**Task directions:**
Note each line in the data below that holds "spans", and copy it.

**Material for this task:**
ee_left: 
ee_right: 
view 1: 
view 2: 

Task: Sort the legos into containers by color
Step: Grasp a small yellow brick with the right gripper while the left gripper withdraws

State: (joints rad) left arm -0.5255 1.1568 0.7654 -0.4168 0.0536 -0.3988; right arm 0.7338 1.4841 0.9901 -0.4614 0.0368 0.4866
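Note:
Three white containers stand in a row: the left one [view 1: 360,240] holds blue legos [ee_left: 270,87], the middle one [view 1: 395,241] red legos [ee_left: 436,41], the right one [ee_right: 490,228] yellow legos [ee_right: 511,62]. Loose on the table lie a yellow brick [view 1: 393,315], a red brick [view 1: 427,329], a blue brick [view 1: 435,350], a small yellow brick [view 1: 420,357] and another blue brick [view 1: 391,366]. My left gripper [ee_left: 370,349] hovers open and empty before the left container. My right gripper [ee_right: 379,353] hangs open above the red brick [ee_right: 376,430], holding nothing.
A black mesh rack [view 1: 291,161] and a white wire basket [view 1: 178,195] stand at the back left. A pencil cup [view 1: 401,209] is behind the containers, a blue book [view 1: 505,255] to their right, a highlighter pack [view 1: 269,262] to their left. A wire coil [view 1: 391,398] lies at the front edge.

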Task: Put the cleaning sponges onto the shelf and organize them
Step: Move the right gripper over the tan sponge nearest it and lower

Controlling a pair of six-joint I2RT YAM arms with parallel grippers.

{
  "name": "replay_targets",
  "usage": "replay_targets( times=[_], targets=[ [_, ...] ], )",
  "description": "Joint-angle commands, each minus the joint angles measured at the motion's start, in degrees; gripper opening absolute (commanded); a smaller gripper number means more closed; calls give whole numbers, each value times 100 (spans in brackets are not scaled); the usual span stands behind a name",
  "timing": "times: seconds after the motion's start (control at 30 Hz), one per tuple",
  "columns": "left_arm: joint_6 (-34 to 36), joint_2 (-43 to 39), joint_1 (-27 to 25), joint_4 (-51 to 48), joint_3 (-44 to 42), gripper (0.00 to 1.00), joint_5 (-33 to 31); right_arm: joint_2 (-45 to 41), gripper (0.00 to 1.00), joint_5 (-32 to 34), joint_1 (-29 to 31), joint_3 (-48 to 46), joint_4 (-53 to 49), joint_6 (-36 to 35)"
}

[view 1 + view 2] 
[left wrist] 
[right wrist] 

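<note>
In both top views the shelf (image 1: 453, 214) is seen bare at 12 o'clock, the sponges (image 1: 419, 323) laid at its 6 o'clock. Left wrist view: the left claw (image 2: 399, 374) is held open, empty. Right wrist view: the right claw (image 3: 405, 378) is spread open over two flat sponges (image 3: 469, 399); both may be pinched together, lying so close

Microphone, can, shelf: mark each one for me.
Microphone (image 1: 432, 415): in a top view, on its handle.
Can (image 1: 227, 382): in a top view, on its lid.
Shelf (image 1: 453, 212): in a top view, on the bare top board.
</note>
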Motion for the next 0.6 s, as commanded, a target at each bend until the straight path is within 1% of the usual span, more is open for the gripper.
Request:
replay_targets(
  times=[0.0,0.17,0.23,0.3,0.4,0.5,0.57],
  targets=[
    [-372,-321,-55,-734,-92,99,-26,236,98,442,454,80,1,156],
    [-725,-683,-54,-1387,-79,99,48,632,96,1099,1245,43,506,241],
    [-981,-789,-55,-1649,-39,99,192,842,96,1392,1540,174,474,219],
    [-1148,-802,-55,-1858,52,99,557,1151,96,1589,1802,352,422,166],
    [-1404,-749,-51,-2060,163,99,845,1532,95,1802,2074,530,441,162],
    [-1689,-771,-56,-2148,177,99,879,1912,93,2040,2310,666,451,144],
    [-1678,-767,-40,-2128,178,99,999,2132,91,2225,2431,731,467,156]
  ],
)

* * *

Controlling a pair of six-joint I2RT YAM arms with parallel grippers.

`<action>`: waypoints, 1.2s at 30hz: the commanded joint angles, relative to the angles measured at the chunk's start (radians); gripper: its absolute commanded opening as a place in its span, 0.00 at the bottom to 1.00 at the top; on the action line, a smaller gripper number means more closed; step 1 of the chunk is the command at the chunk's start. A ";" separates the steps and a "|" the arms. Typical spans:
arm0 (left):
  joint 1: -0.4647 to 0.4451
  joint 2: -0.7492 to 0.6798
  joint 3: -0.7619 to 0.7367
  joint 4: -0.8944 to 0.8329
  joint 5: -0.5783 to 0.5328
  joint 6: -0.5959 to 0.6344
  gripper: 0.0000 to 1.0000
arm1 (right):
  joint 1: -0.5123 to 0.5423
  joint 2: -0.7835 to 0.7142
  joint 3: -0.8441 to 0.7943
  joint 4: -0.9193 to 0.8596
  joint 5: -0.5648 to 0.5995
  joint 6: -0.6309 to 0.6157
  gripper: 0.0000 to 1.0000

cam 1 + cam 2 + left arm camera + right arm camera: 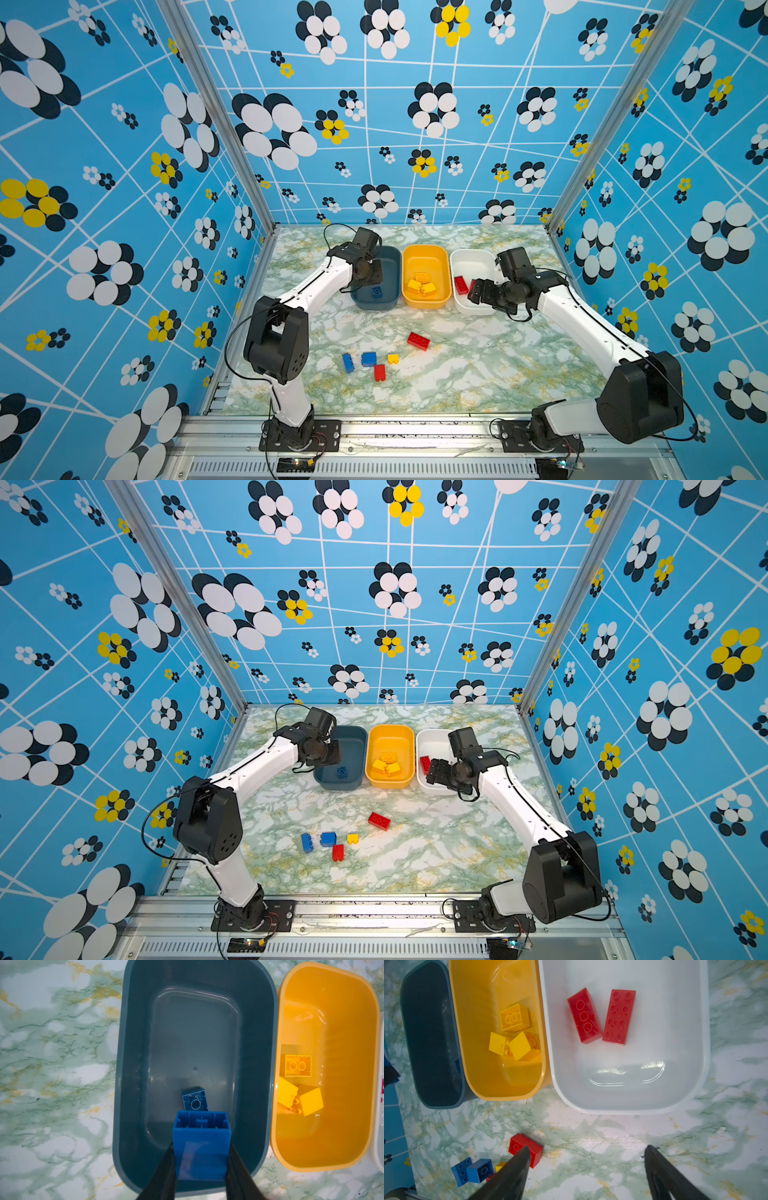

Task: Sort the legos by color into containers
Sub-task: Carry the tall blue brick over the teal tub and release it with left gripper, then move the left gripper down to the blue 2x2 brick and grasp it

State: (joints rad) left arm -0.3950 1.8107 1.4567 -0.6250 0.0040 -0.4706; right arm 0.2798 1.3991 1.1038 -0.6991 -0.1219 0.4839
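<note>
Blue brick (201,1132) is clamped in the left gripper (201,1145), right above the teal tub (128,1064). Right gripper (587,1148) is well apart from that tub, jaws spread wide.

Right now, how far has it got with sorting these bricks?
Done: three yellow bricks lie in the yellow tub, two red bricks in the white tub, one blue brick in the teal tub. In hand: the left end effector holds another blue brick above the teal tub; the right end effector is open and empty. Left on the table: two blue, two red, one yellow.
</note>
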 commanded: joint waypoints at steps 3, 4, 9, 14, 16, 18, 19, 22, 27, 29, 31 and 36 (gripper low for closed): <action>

**Task output:**
  "description": "Joint-angle commands, each minus the joint angles measured at the motion's start, in degrees; gripper opening absolute (commanded); a smaller gripper number means more closed; calls give whole numbers, each value times 100 (spans in brackets are not scaled); the usual span stands behind a name",
`<action>`: waypoints, 1.2s at 30hz: the commanded joint angles, relative to the angles measured at the chunk's start (radians); gripper: its absolute commanded opening as a place in its span, 0.00 at the bottom to 1.00 at the top; on the action line, a smaller gripper number means more closed; step 1 of the chunk is the command at the chunk's start. A ";" separates the steps and a "|" the arms. Typical spans:

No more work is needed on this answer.